+---------+------------------------+-----------------------------------------------------------+
| Column | Type | Modifiers |
+---------+------------------------+-----------------------------------------------------------+
| sid | integer | not null default nextval('public.rsssites_sid_seq'::text) |
| title | character varying(255) | not null |
| url | character varying(255) | not null |
| active | boolean | |
| baseurl | character varying(255) | |
+---------+------------------------+-----------------------------------------------------------+
Indexes: rsssites_pkey primary key btree (sid),
rsssites_sid_key unique btree (sid)
+--------+------------------------+-----------+
| Column | Type | Modifiers |
+--------+------------------------+-----------+
| cid | integer | |
| title | character varying(255) | not null |
| url | character varying(255) | not null |
+--------+------------------------+-----------+
Foreign Key constraints: rss_site FOREIGN KEY (cid) REFERENCES rsssites(sid) ON UPDATE CASCADE ON DELETE CASCADE
####
#!/usr/bin/perl
use strict;
use warnings;
#############################################################################
# Takes rss files from across the internet and sticks them into the database.
# Best ran from cron
#############################################################################
if( -f '/var/run/retrieve_rss.pid'){
system('kill -9 `cat /var/run/retrieve_rss.pid`');
system('rm /var/run/retrieve_rss.pid');
}
open(PIDFILE,'>/var/run/retrieve_rss.pid');
print PIDFILE $$,"\n";
close(PIDFILE);
my $DEBUG = defined $ARGV[0] ? $ARGV[0] : 0;
### initial setup
use LWP::Simple;
use XML::RSS;
use DBI;
my $dbh = DBI->connect('DBI:Pg:dbname=DBNAME','DBUSER','DBPASS',{AutoCommit => '0'});
my $sth = $dbh->prepare('select sid,url from rsssites where active is true');
$sth->execute();
while(my ($site_id,$site_url) = $sth->fetchrow_array()){
eval 'get_links($site_id,$site_url)';
print $@,"\n" if $@;
}
### disconnect
$sth->finish();
$dbh->disconnect;
### done
unlink '/var/run/retrieve_rss.pid';
1;
### this is for rss sites
sub get_links {
my ($id,$url) = @_;
### DEBUG
print "Getting links for $url\n" if $DEBUG;
my $document = get($url) || return;
# clean the string (this fixes some broken rss)

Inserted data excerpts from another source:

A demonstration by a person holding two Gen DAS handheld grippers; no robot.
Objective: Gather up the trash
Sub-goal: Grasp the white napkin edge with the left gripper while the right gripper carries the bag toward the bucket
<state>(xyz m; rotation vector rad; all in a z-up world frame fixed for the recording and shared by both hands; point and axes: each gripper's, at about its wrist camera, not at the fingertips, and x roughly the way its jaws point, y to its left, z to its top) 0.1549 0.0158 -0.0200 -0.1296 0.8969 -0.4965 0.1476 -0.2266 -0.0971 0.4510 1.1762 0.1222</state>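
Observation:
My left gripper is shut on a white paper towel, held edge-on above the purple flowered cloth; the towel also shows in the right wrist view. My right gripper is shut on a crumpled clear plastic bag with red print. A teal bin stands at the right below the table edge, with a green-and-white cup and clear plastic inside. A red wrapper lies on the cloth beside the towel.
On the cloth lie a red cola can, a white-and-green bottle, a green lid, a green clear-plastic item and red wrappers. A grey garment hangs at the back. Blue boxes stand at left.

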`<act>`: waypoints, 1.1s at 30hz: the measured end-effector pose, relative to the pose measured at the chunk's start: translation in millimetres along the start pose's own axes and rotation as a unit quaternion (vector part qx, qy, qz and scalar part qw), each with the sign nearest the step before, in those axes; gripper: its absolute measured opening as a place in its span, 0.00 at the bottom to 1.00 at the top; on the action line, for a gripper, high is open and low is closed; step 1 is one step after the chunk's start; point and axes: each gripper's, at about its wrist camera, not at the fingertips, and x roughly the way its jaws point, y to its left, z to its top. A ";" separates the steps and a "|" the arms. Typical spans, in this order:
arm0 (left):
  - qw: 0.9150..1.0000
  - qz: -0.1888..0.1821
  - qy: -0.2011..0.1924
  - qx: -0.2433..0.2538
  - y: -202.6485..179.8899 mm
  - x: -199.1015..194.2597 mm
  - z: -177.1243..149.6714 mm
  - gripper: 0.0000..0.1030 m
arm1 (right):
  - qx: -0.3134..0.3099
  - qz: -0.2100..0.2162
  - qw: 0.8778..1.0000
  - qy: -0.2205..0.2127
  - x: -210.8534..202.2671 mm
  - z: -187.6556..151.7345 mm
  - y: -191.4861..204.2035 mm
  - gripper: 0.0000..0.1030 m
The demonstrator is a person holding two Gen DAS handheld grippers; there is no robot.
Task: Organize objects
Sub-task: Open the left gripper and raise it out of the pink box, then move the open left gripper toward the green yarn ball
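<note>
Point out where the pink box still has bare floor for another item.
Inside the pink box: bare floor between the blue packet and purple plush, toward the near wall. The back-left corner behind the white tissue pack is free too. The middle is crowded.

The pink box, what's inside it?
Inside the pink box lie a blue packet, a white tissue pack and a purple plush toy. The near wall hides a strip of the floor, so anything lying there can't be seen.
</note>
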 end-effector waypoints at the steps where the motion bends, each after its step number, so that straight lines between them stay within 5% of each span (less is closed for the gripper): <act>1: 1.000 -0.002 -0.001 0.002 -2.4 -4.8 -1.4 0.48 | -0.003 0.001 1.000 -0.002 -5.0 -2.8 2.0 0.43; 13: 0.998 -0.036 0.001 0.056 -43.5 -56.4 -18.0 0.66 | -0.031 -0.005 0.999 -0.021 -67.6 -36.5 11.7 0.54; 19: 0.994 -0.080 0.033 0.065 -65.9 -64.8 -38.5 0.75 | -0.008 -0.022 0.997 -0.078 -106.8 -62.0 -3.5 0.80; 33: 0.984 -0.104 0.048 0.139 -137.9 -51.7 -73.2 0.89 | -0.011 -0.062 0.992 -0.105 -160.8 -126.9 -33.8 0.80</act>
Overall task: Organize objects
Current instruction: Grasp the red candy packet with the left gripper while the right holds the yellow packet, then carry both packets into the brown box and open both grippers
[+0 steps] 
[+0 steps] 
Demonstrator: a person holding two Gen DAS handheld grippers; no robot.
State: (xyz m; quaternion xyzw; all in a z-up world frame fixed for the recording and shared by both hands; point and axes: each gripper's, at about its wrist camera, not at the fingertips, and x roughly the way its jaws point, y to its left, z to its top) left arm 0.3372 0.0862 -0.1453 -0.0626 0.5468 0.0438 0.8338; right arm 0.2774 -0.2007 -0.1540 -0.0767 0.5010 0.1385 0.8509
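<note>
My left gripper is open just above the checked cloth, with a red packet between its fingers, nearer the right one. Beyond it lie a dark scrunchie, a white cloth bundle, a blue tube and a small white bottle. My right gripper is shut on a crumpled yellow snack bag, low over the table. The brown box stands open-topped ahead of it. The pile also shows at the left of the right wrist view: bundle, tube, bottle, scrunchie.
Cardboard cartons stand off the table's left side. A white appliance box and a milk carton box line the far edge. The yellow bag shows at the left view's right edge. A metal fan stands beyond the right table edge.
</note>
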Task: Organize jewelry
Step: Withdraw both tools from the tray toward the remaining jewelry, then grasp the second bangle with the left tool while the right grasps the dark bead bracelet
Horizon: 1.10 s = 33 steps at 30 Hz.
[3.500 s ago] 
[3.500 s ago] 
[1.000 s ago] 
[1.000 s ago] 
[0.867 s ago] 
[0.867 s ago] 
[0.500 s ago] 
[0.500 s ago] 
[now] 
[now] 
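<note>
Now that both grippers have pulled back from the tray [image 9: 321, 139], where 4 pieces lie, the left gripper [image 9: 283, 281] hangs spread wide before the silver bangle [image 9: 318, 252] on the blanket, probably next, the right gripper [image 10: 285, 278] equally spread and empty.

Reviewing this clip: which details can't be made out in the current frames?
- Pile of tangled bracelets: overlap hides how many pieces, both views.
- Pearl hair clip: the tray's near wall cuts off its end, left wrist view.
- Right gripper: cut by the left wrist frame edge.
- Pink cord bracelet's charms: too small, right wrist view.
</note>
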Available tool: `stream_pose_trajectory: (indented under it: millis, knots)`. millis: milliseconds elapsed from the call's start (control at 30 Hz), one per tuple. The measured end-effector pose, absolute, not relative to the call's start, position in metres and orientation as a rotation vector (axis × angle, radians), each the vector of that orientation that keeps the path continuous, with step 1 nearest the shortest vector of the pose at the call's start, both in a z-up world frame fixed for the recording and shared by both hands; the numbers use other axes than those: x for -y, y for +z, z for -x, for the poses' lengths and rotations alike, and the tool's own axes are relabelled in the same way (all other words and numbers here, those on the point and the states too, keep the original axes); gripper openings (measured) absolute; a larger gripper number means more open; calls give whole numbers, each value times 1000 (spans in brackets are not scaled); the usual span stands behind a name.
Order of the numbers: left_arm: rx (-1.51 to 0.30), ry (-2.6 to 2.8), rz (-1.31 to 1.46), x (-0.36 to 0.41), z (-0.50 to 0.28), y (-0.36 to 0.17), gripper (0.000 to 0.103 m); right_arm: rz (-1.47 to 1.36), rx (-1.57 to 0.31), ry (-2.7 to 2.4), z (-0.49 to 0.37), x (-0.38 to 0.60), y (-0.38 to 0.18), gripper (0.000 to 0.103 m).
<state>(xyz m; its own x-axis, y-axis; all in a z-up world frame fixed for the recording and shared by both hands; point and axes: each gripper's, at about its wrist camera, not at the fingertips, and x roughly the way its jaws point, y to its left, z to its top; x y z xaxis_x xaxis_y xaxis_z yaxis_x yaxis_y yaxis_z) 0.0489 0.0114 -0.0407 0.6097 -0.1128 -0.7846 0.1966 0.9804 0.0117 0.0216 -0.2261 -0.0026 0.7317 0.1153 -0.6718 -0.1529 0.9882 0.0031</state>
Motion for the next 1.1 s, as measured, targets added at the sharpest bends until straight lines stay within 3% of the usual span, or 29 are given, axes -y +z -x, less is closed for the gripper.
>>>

$document =~ s/\015\012?/\012/g || 1;
$document =~ s/&(?!(?:[a-zA-Z0-9]+|#\d+);)/&/g || 1;
# parse a string
my $rss = new XML::RSS(Style => 'Debug') || return;
$rss->parse($document) || return;
# clear out the db, check for a failure, rollback, and move on...
unless( clear_db($id) ){
$dbh->rollback;
return;
}
foreach my $item (@{$rss->{'items'}}) {
my ($title,$link);
$title = $item->{'title'};
$link = $item->{'link'};
chomp($title,$link);
### remove unsightly site specific links
next if ($title =~ /Customize this feed/i);
### stick it into the database
my $sth = $dbh->prepare('insert into rsscontent (cid,title,url) values (?,?,?)');
$sth->execute($id,$title,$link);
$sth->finish();
# check to see if an error has been raised and rollback if true
if($dbh->errstr){
$dbh->rollback;
print "Rolling back line [$title][$link]: $dbh->errstr\n" if $DEBUG;
return;
}
}
# check to see if an error has been raised...
# if so, rollback, if not, commit
unless($dbh->errstr){
print "Committing for $url\n" if $DEBUG;
$dbh->commit;
}else{
print "Rolling back $url: $dbh->errstr\n" if $DEBUG;
$dbh->rollback;
}
return;
}
sub clear_db {
my ($sid) = @_;
if( defined($sid) ){
$dbh->do("delete from rsscontent where cid = $sid");
unless($DBI::errstr){
print "Successfully cleared content for $sid\n" if $DEBUG;
return 1;
}else{
print "Failed to clear content for $sid: $DBI::errstr\n" if $DEBUG;
return 0;
}
}
return 0;
}
##
##
#!/usr/bin/perl
use strict;
use warnings;
use DBI;
use XML::RSS;
use CGI qw(:standard);
my $cgi = new CGI();
my $dbh = DBI->connect('DBI:Pg:dbname=DBNAME','DBUSER','DBPASS');
unless( $dbh ){
print $cgi->header(),$cgi->start_html('Oops'),$cgi->h1('We have a problem'),$cgi->end_html();
exit;
}
my $rss = new XML::RSS();
if(defined( $cgi->param('site') ) ){
my $site_data = $dbh->selectrow_hashref('select title,baseurl from rsssites where sid = ' . $cgi->param('site') );
$rss->channel(
title => $site_data->{title},
link => $site_data->{baseurl},
description => $site_data->{title}
);
my $query = 'select title,url from rsscontent where cid = ?';
my $sth = $dbh->prepare($query);
$sth->execute( $cgi->param('site') );
while (my ($title,$link) = $sth->fetchrow_array()){
$title = $cgi->escapeHTML($title);
$rss->add_item(
title => $title,
link => $link,
);
}
}else{ ### no site param
$rss->channel(
title => 'RSS caching system',
link => 'http://www.localhost/cgi-bin/rss',
description => 'RSS interface to cached news',
);
$rss->image(
title => 'Localhost',
url => 'http://www.localhost/images/favicon.png',
link => 'http://www.localhost',
);
$rss->textinput(
title => 'Localhost search',
description => 'Use the text input below to search Localhost',
name => 'search_term',
link => 'http://www.localhost/search'
);
my $query = 'select sid,title from rsssites';
my $sth = $dbh->prepare($query);
$sth->execute();
while (my ($sid,$title) = $sth->fetchrow_array()){
$rss->add_item(
title => $title,
link => "http://www.localhost/cgi-bin/rss?site=$sid"
);
}
}
$dbh->disconnect();
print $cgi->header( -type=>'text/xml' );
print $rss->as_string;
1;